Doctrine of God Posts
May 20, 2013 by Matthew Mason
In his fascinating and wide-ranging The Face of God, the English philosopher Roger Scruton argues, against popular materialist conceptions of humans, that we must be considered in two distinct ways. We are animals, objects within the world of objects, susceptible to investigation by means of scientific inquiry. But we are also far more. A purely scientific account of what we are overlooks something vital about us. We are not simply objects; we are subjects. We are not only things within the world; we are persons with a perspective on the world. And, as persons, we are distinguished by, and constituted in, I-You relations: personhood is relational. The human world “is ordered by concepts that are rooted in dialogue, and therefore in the first person perspective.”

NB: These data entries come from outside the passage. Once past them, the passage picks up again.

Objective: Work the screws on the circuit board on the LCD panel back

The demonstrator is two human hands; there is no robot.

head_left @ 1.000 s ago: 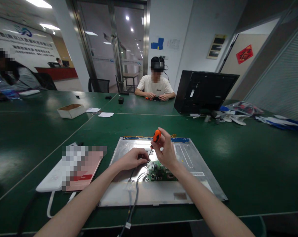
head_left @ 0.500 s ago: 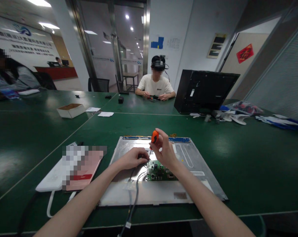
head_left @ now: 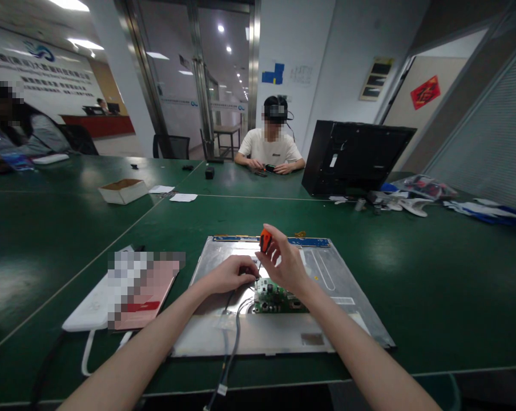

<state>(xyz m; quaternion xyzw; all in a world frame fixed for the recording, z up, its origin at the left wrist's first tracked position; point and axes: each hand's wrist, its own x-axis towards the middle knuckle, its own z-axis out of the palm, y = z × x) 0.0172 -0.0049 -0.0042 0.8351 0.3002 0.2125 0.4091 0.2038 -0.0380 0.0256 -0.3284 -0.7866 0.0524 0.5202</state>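
Observation:
My right hand is closed round the orange-and-black handle of a screwdriver, whose thin shaft slants down to the upper left corner of a green circuit board. Beside the tip, the fingers of my left hand are pinched together at that corner; what they hold, if anything, is too small to make out. The board lies on the silvery back of a flat display panel, which has a blue strip board along its far edge. Dark cables run from near the board over the panel's front edge.
Left of the panel lie a white device with a white cable and a pink item. Further back stand an open box and a black monitor. A person sits across the green table, another at far left.
The screwdriver handle has tipped slightly left and turned, and my right hand's fingers have shifted round it. My left hand has stayed in place.

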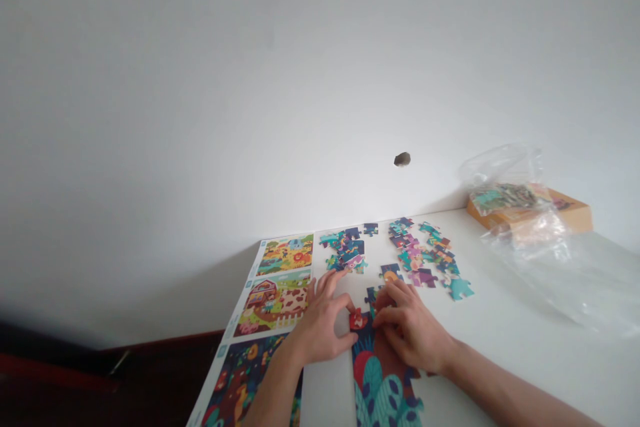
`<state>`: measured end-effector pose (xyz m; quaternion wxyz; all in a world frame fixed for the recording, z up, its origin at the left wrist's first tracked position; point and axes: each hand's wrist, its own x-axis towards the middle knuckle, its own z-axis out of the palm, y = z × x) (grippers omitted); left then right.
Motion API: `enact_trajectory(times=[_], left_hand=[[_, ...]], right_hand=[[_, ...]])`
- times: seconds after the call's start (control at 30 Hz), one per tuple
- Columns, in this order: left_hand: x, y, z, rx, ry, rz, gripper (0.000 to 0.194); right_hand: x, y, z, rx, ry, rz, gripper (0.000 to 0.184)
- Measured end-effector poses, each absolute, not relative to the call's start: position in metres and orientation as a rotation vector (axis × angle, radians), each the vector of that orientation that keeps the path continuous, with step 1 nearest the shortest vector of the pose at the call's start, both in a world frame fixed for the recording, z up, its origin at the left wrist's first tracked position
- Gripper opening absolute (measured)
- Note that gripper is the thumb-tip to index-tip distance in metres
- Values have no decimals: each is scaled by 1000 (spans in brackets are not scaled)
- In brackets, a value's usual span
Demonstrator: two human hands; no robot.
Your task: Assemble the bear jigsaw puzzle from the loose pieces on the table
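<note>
Watching through the head view, I have the left hand (326,317), thumb and index finger parted, at the left edge of the joined puzzle (371,377) and the right hand (407,323) curled over it; I cannot tell whether either grips anything. Loose pieces (353,251) lie beyond.

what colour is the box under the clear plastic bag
The box is orange-yellow on its visible sides, shown best in the head view.
</note>
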<state>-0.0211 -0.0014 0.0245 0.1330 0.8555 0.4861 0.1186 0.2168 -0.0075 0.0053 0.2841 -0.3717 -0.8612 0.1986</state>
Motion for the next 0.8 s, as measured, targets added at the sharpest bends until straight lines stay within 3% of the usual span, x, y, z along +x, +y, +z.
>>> enact_trajectory(times=[0.27, 0.53, 0.8], left_hand=[[-22, 0, 23, 2498, 1393, 370, 33], [-21, -1, 22, 2487, 1385, 375, 48], [-17, 1, 17, 2474, 1402, 396, 45]], right_hand=[[217, -6, 3, -1019, -2307, 541, 34], [216, -8, 9, -999, -2304, 507, 27], [216, -9, 8, -977, -2366, 519, 22]])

If we consider humans only from the perspective of science, this personal perspective disappears. We are not simply animals with brains, hard-wired to behave in certain ways. We are persons with minds, who make choices for which we are accountable to one another. In order fully to account for human persons, we cannot simply analyse our behaviour from the perspective of neuroscience. This may help us understand some of the causes for our behaviour. But it will never help us understand the reasons we behaved that way, because reasons are inherently personal. Without this (inter)personal perspective, our behaviour is reduced to something less complex than it is; and we are reduced from subjects to mere objects.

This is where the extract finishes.